Heh. I just tell em I'm Southern Baptist. Works better than telling them I'm a convicted child rapist who's looking to rehabilitate by attacking someone older...


----------



## lesofprimus (Sep 12, 2010)

Being the rude prick I am, I just say "Not interested" and close the door on them....

And not just Jehovahs witness either, anyone peddling their wares, from kids selling magazines to guys selling meat outta their trunk...

I have used, however, Chris' first idea, which is to start screaming and yelling when u see em come up, then open the door before they knock and scream "What the fu*k do u want??!!"

It worked twice before for me...


----------



## javlin (Sep 12, 2010)

I could see that Dan


----------



## Njaco (Sep 12, 2010)

The look on their faces is priceless.


----------



## lesofprimus (Sep 12, 2010)

Puts the fear of God into them for sure, with some freaked out 6'6" giant standing over them, eyes and veins bulging out...


----------



## Erich (Sep 12, 2010)

"I'm sorry but the 144,000 have already been chosen and you are not one of them"

that takes them by storm then I just quietly close the door after I drop my pants and they see my shiny speedo then they really run

look out !

they come by every 3-4 years house to house with their clip-boards


----------



## BikerBabe (Sep 12, 2010)

I just opened the door wide open when they came here one sunday morning, me wearing nothing at all.
The poor saps had brought one of their young people to train...
...they fled! 
And no, I don't look like a nightmare, I am rather nicely shaped, but _that _was more than they could deal with. 
When I finally woke up fully afterwards, I had one hell of a laughing fit.


----------



## Njaco (Sep 12, 2010)

I think I'm gonna become a Jehovah's Witness and minister in Denmark.


----------



## Colin1 (Sep 12, 2010)

BikerBabe said:


> I just opened the door wide open when they came here one sunday morning, me wearing nothing at all.
> The poor saps had brought one of their young people to train...
> ...they fled!
> And no, I don't look like a nightmare, I am rather nicely shaped, but _that _was more than they could deal with.
> When I finally woke up fully afterwards, I had one hell of a laughing fit.


Umm... pics would, errr... be good


----------



## BikerBabe (Sep 12, 2010)

Njaco said:


> I think I'm gonna become a Jehovah's Witness and minister in Denmark.



I guess that was a compliment - thanks!


----------



## B-17engineer (Sep 12, 2010)

One time we hid...

Another time we asked if the were interested in being Jehovah's Witnesses and they looked pretty confused.


----------



## Night Fighter Nut (Sep 12, 2010)

I posted to something like this before but here I go again.
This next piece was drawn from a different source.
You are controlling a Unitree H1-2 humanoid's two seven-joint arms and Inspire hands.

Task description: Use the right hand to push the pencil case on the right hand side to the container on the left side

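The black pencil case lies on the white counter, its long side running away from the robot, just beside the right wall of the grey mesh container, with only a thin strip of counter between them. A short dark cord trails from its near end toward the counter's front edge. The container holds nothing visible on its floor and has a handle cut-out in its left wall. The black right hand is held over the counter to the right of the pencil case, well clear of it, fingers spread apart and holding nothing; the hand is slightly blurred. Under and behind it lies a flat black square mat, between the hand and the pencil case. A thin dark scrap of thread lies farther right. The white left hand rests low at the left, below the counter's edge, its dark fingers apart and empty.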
My brother does this steel on steel competition where they dress up like knights in armour and have it out with metal swords. Anyway many of them have those hooded robes that you might find on a monk to cover their armour when not fighting. He told me that there was a day that he saw a few JW's coming up the street so he and a couple of his friend dressed up in these robes which were black and lit a few candles. When they arrived and knocked on the door, he opened the door with his two friends standing on either side of him holding candles and he in his robe holding a knife I think and said," Hey look, the sacrifice is here!" They hadn't been back since.


----------



## BikerBabe (Sep 12, 2010)

Night Fighter Nut said:


> I posted to something like this before but here I go again. My brother does this steel on steel competition where they dress up like knights in armour and have it out with metal swords. Anyway many of them have those hooded robes that you might find on a monk to cover their armour when not fighting. He told me that there was a day that he saw a few JW's coming up the street so he and a couple of his friend dressed up in these robes which were black and lit a few candles. When they arrived and knocked on the door, he opened the door with his two friends standing on either side of him holding candles and he in his robe holding a knife I think and said," Hey look, the sacrifice is here!" They hadn't been back since.



    

Just plain _beautiful_!


----------



## bobbysocks (Sep 12, 2010)

ask them to come in and pray with you...they will leave in a hurry. JWs dont believe in prayer.


----------



## vikingBerserker (Sep 12, 2010)

BikerBabe said:


> I just opened the door wide open when they came here one sunday morning, me wearing nothing at all.
> The poor saps had brought one of their young people to train...
> ...they fled!
> And no, I don't look like a nightmare, I am rather nicely shaped, but _that _was more than they could deal with.
> When I finally woke up fully afterwards, I had one hell of a laughing fit.



 

Ok, I've located a sect on the Island of Bornholm and if we all leave now........


----------



## Njaco (Sep 12, 2010)

my bags are packed!


----------



## Aaron Brooks Wolters (Sep 12, 2010)

I've already left.


----------



## A4K (Sep 13, 2010)

I'm quicker'n you though mate, Hungary is closer to Denmark...


----------



## Wildcat (Sep 13, 2010)

Damn fellers! If your all that hard up I can recommend a few websites, free ones too!!


----------



## Vic Balshaw (Sep 13, 2010)

I guess I'm just a conventional and polite old fellow.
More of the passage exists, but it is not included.